A Dancing on the Edge production. At the Firehall Theatre on Saturday, July 6. No remaining performances
Dance doesn’t necessarily have to mean anything to be compelling, but a hint of narrative lends accessibility to even the most abstract choreography—and Jung-Ah Chung benefited from that in this mixed program from the Dancing on the Edge festival.
In the first installment of the ongoing EDGE series, the Victoria-based dancer had the daunting task of opening for two of Vancouver’s most capable performers: Josh Martin and Edmond Kilpatrick. Yet her performance of choreographer Constance Cooke’s Spill 4 was arguably the evening’s highlight, connected as it was to some kind of deep human experience. Exactly what was being communicated, I can’t tell you—I read it as the embodiment of heartbreak, while Cooke’s program notes say it’s about “tension, risk, fragility and transformation”—but it was moving nonetheless.
Glass and light featured heavily: Chung rose in darkness from a bower of discarded vanity bulbs, illuminating herself with a single functioning lamp. Further unlit bulbs, ranging in size from tiny to street-lamp–size, hung from two on-stage racks; at one point, she flung her arms through them so wildly that shattering should have resulted, although it didn’t. There was also a slow meditation on the frozen heart, with Chung caressing lumps of ice before pouring a basin of frigid water across the stage. And then she returned to the vanity bulbs, lay down among them with an alarming tinkle, and swept them around her body with flailing limbs.
No doubt this was all carefully calculated, but the illusion of danger was strong.

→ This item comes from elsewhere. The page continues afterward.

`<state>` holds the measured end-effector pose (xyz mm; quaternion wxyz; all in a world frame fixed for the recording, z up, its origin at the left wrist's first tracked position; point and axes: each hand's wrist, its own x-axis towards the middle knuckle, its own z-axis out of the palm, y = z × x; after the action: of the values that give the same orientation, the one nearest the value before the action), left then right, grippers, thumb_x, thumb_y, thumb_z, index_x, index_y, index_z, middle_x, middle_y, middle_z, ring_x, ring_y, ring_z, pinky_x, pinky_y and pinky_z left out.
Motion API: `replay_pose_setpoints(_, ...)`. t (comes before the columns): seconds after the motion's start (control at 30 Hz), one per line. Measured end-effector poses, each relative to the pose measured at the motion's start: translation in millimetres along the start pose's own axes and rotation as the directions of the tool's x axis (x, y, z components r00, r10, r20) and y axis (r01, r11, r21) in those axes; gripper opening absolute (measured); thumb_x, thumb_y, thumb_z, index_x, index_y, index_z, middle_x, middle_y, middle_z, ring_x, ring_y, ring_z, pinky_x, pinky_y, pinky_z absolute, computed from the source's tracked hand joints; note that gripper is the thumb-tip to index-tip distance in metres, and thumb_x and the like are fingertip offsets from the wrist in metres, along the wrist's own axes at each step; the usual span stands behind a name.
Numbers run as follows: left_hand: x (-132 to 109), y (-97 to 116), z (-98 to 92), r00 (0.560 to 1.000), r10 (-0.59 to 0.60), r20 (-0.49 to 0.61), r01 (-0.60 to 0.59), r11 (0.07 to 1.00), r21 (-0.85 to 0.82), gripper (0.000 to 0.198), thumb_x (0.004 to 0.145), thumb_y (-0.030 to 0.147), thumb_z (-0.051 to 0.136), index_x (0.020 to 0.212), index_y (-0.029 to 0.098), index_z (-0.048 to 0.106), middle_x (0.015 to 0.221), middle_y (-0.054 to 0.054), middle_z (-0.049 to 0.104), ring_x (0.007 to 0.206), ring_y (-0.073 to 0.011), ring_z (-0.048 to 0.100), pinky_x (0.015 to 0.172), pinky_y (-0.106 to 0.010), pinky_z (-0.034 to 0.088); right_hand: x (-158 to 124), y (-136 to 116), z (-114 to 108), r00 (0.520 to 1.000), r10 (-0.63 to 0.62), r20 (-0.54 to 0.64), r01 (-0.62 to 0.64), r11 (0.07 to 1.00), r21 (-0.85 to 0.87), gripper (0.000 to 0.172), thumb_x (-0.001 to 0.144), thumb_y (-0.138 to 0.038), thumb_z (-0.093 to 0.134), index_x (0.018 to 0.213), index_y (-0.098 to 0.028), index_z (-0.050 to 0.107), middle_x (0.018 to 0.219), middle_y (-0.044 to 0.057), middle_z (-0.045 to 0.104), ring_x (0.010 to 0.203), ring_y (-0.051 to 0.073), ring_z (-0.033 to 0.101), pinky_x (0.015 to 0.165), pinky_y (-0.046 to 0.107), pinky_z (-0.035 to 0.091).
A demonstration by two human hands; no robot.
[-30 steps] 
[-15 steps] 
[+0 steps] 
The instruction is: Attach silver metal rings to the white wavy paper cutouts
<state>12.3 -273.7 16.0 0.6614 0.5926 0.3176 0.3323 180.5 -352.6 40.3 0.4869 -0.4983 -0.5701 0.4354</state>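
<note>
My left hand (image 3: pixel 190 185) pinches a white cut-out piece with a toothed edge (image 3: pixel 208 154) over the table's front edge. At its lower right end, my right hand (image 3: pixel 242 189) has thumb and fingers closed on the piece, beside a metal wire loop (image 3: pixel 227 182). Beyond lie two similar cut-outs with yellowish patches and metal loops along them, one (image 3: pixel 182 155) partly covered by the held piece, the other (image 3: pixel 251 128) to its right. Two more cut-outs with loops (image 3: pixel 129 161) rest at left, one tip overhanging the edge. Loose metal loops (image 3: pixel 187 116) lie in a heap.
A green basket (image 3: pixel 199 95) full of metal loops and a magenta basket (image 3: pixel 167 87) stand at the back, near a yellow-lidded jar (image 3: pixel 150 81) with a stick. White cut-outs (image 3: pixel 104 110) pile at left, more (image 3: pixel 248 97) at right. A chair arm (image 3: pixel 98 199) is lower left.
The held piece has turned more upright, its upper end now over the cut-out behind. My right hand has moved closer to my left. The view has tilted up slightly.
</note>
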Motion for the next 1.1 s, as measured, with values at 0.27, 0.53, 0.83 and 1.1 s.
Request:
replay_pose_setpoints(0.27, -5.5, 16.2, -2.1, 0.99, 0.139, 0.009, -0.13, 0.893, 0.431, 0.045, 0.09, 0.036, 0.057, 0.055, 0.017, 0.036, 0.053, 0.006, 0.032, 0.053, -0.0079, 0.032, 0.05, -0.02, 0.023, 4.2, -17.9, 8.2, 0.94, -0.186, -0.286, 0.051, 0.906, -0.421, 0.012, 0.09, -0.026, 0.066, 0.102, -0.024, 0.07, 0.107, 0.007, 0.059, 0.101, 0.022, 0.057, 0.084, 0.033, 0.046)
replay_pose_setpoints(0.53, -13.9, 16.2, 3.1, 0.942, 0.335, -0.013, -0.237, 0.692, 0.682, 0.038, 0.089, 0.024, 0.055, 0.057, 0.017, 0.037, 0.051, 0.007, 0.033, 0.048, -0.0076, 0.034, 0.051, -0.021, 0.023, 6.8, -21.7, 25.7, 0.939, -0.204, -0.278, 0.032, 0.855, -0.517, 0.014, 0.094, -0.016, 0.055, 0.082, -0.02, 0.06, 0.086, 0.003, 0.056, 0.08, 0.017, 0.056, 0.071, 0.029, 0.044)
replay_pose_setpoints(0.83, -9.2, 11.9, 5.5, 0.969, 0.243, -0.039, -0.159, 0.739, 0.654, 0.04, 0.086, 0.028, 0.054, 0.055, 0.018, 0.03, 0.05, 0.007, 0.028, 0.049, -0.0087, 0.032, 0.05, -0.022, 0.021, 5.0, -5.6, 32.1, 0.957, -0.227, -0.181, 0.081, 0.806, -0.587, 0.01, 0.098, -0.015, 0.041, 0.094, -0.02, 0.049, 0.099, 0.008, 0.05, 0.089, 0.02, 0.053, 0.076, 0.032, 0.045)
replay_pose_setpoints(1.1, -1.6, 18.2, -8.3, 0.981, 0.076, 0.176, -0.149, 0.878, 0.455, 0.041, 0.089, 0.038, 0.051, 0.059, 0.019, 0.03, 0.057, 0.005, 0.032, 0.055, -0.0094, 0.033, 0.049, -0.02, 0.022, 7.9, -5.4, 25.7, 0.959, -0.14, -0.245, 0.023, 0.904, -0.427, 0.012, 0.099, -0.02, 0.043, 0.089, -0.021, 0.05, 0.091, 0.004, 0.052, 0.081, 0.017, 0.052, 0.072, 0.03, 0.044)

In contrast, Martin and Kilpatrick’s performances, though more virtuosic, came across as technical exercises rather than theatrical experiences.
The former’s unpromisingly titled Leftovers was quite astonishing at first, with Martin shifting from a standing pose to the floor in a series of infinitely precise movements synced to an abrasive noise-rock score. The dancer-choreographer’s control is awesome; clichéd though that might sound, there’s no other word for it. Ultimately, though, this passage was simply a man lying down in an extremely stylized manner. Like the rest of the piece, it was fascinating to watch but packed little emotional heft.
Kilpatrick had more to work with in Still Breath Standing, which Karen Jamieson choreographed for him. It’s a quietly joyous celebration of the former Ballet B.C. star’s maturing body and of his poise as well. Kilpatrick made everything look easy—but perhaps too easy, given the expectation of risk that Cooke and Chung established right off the top.